The teachers in the school corporation had, at the time, gone three years without a contract. Up until then, there was not a lot of talk about it, and the teachers never brought it up. It was an issue where you knew where everybody stood, yet never discussed it. However, from the first day of my junior year to today, the teachers and school board have been publicly going at each other. At the beginning of the year, the teachers had a meeting and decided that they were going to start pushing for their new contracts. They stopped volunteering to go on field trips, stopped coming in early and staying late. The teachers that were coaches or in charge of clubs and groups quit, and most of the groups pretty much died because they required a teacher to sponsor them. The teachers also began to talk about it and tell the students all that they knew about the contract issue. The teachers also wore shirts to show unity at school and would hold signs and rallies outside of the school. The teachers in our school corporation also started to go to school board meetings with their signs and t-shirts to demand a contract. Billboards also started contain messages to support the teachers and cause problems for the schools administration.
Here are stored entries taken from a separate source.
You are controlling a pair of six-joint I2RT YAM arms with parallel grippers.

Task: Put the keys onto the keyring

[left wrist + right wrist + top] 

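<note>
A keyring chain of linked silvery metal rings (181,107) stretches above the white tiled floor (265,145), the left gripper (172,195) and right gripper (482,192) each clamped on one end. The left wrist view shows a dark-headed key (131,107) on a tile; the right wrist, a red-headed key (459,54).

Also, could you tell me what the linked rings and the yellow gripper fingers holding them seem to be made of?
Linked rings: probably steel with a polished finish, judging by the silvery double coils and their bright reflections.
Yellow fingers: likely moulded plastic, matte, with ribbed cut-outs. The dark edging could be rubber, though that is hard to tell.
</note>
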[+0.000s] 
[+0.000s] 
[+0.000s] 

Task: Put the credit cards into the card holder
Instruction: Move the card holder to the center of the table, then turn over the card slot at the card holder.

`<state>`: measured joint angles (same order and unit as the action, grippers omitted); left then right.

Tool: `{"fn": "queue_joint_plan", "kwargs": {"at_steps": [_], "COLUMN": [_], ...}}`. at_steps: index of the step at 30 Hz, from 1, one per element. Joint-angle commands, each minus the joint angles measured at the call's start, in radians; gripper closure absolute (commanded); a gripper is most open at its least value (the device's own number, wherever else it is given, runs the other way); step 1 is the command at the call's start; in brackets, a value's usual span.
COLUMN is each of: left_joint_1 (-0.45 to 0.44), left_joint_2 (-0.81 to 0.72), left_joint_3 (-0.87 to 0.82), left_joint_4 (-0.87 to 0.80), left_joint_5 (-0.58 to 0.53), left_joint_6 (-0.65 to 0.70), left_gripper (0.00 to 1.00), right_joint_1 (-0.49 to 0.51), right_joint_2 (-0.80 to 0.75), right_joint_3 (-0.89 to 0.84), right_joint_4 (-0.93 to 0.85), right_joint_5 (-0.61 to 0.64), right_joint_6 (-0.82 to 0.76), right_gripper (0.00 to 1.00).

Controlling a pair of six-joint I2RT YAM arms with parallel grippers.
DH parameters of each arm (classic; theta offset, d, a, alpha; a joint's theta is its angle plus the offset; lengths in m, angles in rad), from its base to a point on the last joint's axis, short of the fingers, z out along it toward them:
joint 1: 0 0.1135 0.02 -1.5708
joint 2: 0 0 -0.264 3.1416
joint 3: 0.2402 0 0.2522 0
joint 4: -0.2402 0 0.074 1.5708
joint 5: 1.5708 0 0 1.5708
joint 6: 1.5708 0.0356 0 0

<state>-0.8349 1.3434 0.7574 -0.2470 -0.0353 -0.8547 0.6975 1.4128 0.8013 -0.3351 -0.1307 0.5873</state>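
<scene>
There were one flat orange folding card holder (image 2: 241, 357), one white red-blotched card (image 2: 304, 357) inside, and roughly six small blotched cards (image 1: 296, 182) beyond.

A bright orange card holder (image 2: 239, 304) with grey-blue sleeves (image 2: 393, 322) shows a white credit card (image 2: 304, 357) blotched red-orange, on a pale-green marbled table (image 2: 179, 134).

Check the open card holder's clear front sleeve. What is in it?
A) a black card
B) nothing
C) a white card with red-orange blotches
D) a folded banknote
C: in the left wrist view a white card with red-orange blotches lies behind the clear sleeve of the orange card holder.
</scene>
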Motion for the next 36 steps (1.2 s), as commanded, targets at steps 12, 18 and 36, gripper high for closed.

One day during my senior year, I got to school early and was hanging out with my friends before classes started we had noticed that our Calculus teacher was not at school so we were all in a good mood. Then, the bell rang so we went to class. When we got to the room, we realized that the teacher was not there. We sat around for about fifteen minutes and then our principal came in and told us that he was going to stay in there until a substitute came in, and that they had run out of substitutes. The class ended and we never had a teacher. We went to our lockers and were waiting to go to our next class, and then my friend Brad came up and said that his mother had told him that all of the teachers had taken a personal day. We did not doubt the truth in this since his mother worked in the school office, and started to laugh. I went through five of my seven classes without having a teacher and at this point we were all hoping that the teachers would do this tomorrow. The teachers ended up coming back the next day and were in a lot of trouble for it, and decided to never do it again because of the risks.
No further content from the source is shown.